Our guest today (the first for PA month here on TOTAL EM) is Adrian Banning. She is an Evidence Based Medicine (EBM) guru and is also on the JAAPA Podcast with a previous guest, Kris Maday. Today though she is here to talk to us about breaking bad news. Something most of us are experienced with but one thing few of us do well. We combine EBM and "soft skills" to better care for our patients and families in this very difficult time.
Sometimes, difficult times will be obvious to tell. The classic example is breaking the news to family that a patient has died. It can be much more subtle though such as the ballerina or the football player who has a full ride with injuries that limit their abilities. These are the types of issues that can feel like they take away someone's identity. There are also those diagnoses like cancer or diabetes which can forever change someone's life and have a permanent impact.

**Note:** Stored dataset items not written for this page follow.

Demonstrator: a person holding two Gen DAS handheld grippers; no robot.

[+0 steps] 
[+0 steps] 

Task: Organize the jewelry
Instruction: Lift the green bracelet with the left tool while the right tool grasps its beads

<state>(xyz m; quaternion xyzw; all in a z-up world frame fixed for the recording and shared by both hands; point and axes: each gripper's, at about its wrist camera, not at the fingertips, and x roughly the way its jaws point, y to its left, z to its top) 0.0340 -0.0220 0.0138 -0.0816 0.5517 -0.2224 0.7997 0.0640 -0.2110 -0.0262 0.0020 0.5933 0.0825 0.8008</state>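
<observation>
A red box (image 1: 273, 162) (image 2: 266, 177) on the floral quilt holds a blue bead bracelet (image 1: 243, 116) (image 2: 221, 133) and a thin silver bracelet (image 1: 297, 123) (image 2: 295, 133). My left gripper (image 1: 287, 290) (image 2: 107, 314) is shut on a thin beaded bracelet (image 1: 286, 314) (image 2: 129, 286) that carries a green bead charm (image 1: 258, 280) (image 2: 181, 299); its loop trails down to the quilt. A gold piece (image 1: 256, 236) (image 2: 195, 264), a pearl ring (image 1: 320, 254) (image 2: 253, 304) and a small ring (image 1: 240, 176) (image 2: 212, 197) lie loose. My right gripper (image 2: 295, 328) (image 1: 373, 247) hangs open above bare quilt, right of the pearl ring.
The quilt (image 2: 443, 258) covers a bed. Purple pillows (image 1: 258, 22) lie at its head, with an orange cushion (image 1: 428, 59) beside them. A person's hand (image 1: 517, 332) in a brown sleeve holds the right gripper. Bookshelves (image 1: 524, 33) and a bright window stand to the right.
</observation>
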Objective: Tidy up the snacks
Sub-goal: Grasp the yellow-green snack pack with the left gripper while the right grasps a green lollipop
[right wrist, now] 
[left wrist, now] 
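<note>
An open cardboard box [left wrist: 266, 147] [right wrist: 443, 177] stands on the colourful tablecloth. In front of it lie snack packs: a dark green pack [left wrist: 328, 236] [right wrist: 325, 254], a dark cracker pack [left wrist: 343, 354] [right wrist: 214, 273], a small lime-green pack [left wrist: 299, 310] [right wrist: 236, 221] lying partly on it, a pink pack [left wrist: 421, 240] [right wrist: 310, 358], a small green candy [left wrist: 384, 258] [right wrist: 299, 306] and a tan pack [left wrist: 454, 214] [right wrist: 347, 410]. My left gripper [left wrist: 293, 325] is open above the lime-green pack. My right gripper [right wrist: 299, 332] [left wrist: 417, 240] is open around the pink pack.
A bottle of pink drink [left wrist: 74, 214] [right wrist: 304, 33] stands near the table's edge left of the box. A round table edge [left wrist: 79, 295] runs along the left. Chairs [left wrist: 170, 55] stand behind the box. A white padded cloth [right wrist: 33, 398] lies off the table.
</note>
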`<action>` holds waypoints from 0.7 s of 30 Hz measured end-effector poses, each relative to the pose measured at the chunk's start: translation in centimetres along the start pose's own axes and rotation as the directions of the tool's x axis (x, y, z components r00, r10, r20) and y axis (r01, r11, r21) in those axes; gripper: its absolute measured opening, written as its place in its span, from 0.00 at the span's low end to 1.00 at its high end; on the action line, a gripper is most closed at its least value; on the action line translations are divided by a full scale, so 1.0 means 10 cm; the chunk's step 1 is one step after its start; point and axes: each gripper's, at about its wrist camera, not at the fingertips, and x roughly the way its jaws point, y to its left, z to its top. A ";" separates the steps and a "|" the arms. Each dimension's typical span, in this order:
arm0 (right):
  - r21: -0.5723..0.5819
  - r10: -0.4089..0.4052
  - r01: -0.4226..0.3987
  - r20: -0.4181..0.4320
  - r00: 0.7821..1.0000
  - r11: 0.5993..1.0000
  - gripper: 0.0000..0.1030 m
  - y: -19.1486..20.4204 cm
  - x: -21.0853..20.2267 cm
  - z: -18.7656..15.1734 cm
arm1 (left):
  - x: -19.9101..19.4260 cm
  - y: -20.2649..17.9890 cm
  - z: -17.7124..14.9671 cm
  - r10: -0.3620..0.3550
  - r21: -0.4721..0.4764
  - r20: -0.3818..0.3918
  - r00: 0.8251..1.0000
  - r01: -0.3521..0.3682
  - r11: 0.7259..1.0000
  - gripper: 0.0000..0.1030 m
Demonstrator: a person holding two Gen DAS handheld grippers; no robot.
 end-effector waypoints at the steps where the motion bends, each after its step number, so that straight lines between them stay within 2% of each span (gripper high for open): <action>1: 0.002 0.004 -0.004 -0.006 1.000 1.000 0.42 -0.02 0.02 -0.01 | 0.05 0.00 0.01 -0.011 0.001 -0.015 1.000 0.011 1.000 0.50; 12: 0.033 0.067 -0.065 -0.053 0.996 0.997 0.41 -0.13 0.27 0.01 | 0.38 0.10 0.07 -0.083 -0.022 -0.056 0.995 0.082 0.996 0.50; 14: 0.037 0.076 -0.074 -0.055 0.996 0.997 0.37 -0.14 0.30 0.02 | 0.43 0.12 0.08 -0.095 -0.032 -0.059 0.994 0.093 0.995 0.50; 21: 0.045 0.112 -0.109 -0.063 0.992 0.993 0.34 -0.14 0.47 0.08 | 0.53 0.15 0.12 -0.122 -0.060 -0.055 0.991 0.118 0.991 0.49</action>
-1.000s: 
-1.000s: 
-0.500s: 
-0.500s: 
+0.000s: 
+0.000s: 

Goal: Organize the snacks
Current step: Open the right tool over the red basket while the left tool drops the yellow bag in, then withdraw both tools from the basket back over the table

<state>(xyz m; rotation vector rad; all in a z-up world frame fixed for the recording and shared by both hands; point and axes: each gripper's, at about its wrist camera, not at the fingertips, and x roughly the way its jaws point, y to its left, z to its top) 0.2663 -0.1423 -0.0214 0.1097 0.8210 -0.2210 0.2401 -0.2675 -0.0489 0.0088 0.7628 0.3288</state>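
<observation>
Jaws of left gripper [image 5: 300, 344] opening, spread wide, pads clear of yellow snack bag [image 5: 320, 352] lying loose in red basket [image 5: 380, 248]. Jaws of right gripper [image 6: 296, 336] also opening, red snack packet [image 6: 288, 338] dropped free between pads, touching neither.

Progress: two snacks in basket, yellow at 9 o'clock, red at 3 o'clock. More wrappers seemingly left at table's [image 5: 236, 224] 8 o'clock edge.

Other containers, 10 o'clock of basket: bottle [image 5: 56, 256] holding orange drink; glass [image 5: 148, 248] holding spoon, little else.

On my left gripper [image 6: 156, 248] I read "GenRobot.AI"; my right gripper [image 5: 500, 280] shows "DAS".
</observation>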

The one event people will remember most is how they were told the news. That moment of hearing the bad news will stay with that individual. Most commonly, the complaint is the lack of feeling like the person telling them cared. Body language plays an important role (we all should be sitting)!

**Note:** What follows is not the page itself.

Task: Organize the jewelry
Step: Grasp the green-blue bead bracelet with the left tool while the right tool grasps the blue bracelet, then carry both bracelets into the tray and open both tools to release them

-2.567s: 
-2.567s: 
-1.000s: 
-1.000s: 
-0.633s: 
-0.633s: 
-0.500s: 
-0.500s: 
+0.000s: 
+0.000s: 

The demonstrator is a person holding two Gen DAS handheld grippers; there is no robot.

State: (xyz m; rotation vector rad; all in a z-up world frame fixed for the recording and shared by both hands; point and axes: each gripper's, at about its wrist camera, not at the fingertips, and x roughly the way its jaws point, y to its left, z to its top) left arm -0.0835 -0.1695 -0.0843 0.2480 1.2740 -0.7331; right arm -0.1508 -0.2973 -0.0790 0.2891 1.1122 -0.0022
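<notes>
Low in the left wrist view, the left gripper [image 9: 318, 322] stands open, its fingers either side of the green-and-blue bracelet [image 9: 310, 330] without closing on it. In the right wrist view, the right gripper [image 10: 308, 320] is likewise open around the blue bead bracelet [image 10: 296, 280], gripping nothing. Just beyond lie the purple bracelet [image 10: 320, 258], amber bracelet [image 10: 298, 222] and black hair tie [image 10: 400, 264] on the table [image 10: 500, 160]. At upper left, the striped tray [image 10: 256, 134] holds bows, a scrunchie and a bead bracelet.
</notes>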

Different people will have varying ideas of what they want when they get the news which makes this all the more challenging. Experience is not enough, but formal training can truly help.

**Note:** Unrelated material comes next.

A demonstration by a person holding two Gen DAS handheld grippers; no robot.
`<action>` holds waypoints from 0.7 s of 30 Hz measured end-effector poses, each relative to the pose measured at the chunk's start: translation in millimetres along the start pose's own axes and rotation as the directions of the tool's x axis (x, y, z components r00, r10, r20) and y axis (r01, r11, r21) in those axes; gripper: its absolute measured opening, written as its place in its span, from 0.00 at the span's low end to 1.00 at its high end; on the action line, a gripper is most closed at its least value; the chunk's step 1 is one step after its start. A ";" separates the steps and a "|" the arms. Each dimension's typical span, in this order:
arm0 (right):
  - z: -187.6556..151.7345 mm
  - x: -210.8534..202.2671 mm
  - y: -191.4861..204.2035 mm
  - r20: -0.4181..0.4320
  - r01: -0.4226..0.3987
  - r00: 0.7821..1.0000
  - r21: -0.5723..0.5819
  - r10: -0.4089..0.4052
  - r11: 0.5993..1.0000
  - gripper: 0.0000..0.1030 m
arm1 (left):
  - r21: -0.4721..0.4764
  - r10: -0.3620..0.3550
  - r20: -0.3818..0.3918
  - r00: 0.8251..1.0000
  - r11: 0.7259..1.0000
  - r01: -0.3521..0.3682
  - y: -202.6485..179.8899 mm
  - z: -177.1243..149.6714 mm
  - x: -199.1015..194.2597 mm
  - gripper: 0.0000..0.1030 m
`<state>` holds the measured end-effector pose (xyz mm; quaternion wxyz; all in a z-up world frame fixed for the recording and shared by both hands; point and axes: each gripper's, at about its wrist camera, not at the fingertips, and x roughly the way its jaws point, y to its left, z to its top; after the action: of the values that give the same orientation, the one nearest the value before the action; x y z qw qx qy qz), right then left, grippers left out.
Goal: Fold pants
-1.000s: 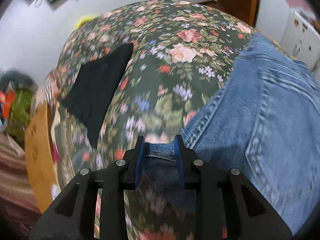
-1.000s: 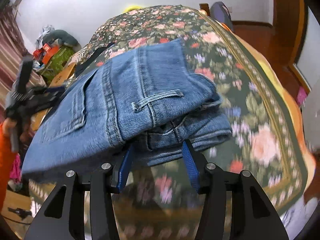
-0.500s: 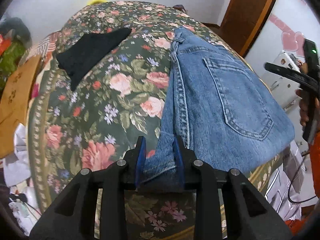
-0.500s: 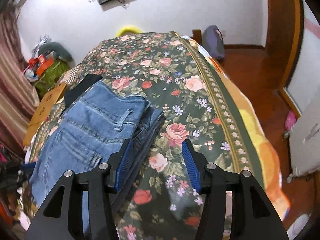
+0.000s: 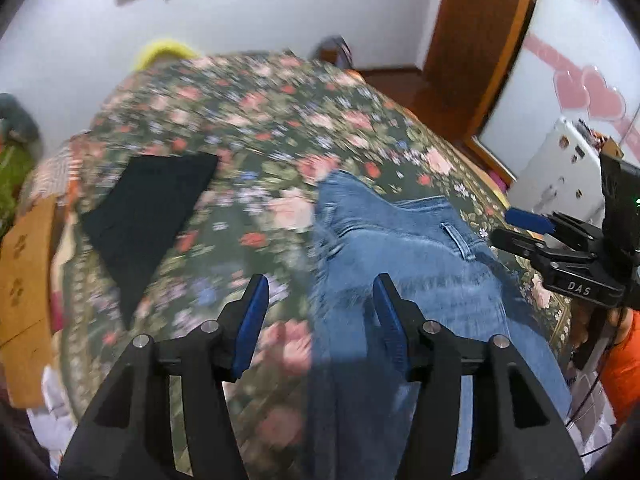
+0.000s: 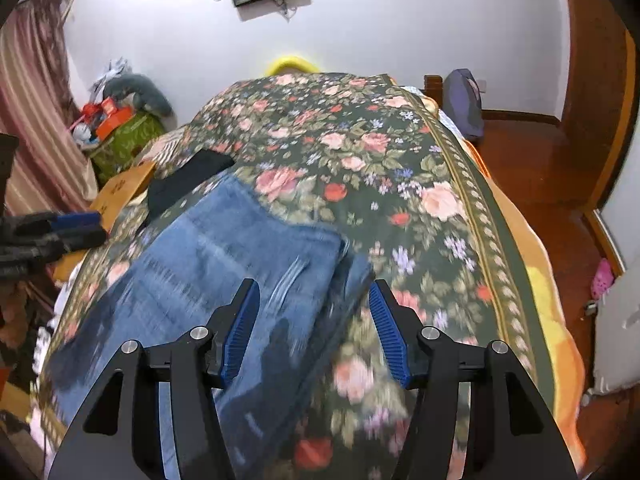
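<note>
The blue jeans (image 5: 404, 264) lie folded on the floral bedspread (image 5: 256, 152), near its front edge. My left gripper (image 5: 318, 312) is open and empty, held above the jeans' left edge. The jeans also show in the right wrist view (image 6: 224, 272), left of centre. My right gripper (image 6: 312, 328) is open and empty above the jeans' right edge. The right gripper also shows in the left wrist view (image 5: 532, 224) at the right, and the left gripper shows in the right wrist view (image 6: 72, 226) at the left.
A folded black garment (image 5: 148, 208) lies on the bed left of the jeans. A cardboard box (image 5: 24, 280) stands by the bed's left side. A white appliance (image 5: 560, 176) and wooden door frame (image 5: 472, 48) are at the right. Clutter (image 6: 120, 128) sits at the far left corner.
My left gripper has opened and let go of the jeans' edge, then pulled back. The jeans now rest on the bed. My right gripper stayed open and shifted slightly.
</note>
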<state>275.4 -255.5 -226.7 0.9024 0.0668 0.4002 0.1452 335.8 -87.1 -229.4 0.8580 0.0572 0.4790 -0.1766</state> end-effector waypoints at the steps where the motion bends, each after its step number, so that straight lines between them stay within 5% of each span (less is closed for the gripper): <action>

Emotion, sensitivity, and language played a very important role in the emotional memory from a study in the Irish Medical Journal regarding parents finding out a child was stillborn. Open, sensitive, and honest communication is key. The appearance of withholding information can be very devastating, especially with the relationship of that provider to the family.
Demographics may play a role such as cancer patients that are younger, female, and/or have a higher education tend to request more detailed information regarding their diagnosis and receive more emotional support based on one systematic literature review. Overall, the key part is to be culturally appropriate. There are ways to get strong cultural training. One of my favorite books is from a previous college professor called The World's Religions which focuses on the major belief systems present.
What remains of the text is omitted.